Please write out each entry below exactly as given.

+ + + +

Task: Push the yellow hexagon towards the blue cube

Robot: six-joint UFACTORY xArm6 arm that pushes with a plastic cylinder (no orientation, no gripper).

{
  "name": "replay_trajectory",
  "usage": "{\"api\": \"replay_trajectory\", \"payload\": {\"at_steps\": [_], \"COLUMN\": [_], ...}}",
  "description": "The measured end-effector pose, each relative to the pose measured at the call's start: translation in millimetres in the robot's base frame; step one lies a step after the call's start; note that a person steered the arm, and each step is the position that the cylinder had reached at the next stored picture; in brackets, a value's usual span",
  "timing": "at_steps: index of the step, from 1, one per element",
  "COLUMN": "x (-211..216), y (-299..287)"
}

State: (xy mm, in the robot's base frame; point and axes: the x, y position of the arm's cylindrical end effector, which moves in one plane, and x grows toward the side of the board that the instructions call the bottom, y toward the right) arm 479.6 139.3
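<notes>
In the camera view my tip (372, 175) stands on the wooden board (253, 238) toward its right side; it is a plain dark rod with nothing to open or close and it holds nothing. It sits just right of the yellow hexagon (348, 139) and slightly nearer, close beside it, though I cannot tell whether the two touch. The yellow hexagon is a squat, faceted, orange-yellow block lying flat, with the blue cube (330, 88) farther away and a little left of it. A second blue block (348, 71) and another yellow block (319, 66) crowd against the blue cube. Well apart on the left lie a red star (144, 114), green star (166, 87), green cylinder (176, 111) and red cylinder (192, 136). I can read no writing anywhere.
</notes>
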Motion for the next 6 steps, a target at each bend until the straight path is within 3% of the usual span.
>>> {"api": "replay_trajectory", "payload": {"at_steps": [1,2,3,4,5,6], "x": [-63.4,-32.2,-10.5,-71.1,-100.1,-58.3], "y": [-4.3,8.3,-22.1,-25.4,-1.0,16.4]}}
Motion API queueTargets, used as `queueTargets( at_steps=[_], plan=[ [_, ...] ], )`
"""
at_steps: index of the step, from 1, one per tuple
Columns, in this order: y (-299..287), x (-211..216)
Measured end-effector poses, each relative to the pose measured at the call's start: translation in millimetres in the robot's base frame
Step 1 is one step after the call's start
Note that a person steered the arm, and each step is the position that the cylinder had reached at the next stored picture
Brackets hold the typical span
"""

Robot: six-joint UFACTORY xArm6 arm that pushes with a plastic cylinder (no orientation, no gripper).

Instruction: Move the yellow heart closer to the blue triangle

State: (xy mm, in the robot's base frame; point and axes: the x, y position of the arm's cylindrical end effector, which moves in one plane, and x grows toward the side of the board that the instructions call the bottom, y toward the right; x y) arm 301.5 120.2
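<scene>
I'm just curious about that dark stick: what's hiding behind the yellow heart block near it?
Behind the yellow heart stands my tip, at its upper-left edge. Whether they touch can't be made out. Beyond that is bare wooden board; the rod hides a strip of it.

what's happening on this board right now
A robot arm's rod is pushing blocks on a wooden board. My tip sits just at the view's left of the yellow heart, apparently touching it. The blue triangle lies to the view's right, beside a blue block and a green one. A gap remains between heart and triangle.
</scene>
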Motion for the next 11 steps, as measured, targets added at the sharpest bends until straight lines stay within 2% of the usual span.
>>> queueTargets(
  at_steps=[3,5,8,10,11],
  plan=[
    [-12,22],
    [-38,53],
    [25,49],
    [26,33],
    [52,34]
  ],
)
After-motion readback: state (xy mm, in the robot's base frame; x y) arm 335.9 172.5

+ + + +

RESULT:
Task: Push the yellow hexagon towards the blue cube

Robot: six-joint UFACTORY xArm6 arm that pushes with a plastic cylinder (no orientation, no gripper).

{
  "name": "replay_trajectory",
  "usage": "{\"api\": \"replay_trajectory\", \"payload\": {\"at_steps\": [_], \"COLUMN\": [_], ...}}",
  "description": "The measured end-effector pose, each relative to the pose measured at the call's start: translation in millimetres in the robot's base frame; step one lies a step after the call's start; note that a person steered the arm, and each step is the position that the cylinder had reached at the next stored picture; in brackets, a value's usual span",
  "timing": "at_steps: index of the step, from 1, one per element",
  "COLUMN": "x (-211..216), y (-299..287)"
}

State: (xy mm, in the robot's base frame; point and axes: the x, y position of the arm's cylindrical end effector, which moves in one plane, and x grows toward the side of the board that the instructions call the bottom, y toward the right) arm 479.6 139.3
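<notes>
In the camera view my tip (372, 175) stands on the wooden board (253, 238) toward its right side; it is a plain dark rod with nothing to open or close and it holds nothing. It sits just right of the yellow hexagon (348, 139) and slightly nearer, close beside it, though I cannot tell whether the two touch. The yellow hexagon is a squat, faceted, orange-yellow block lying flat, with the blue cube (330, 88) farther away and a little left of it. A second blue block (348, 71) and another yellow block (319, 66) crowd against the blue cube. Well apart on the left lie a red star (144, 114), green star (166, 87), green cylinder (176, 111) and red cylinder (192, 136). I can read no writing anywhere.
</notes>
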Motion for the next 6 steps, a target at each bend until the straight path is within 3% of the usual span.
>>> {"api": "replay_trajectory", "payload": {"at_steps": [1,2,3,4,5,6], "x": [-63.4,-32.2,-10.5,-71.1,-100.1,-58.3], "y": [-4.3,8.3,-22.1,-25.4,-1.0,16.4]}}
Motion API queueTargets, used as `queueTargets( at_steps=[_], plan=[ [_, ...] ], )`
"""
at_steps: index of the step, from 1, one per tuple
Columns, in this order: y (-299..287), x (-211..216)
Measured end-effector poses, each relative to the pose measured at the call's start: translation in millimetres in the robot's base frame
Step 1 is one step after the call's start
Note that a person steered the arm, and each step is the position that the cylinder had reached at the next stored picture
Brackets hold the typical span
"""

Robot: six-joint UFACTORY xArm6 arm that pushes with a plastic cylinder (no orientation, no gripper).

Instruction: Move the yellow heart closer to the blue triangle

State: (xy mm, in the robot's base frame; point and axes: the x, y position of the arm's cylindrical end effector, which moves in one plane, and x grows toward the side of the board that the instructions call the bottom, y toward the right; x y) arm 301.5 120.2
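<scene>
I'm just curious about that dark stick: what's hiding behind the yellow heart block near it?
Behind the yellow heart stands my tip, at its upper-left edge. Whether they touch can't be made out. Beyond that is bare wooden board; the rod hides a strip of it.

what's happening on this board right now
A robot arm's rod is pushing blocks on a wooden board. My tip sits just at the view's left of the yellow heart, apparently touching it. The blue triangle lies to the view's right, beside a blue block and a green one. A gap remains between heart and triangle.
</scene>
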Motion for the next 11 steps, as measured, targets added at the sharpest bends until straight lines stay within 2% of the usual span.
>>> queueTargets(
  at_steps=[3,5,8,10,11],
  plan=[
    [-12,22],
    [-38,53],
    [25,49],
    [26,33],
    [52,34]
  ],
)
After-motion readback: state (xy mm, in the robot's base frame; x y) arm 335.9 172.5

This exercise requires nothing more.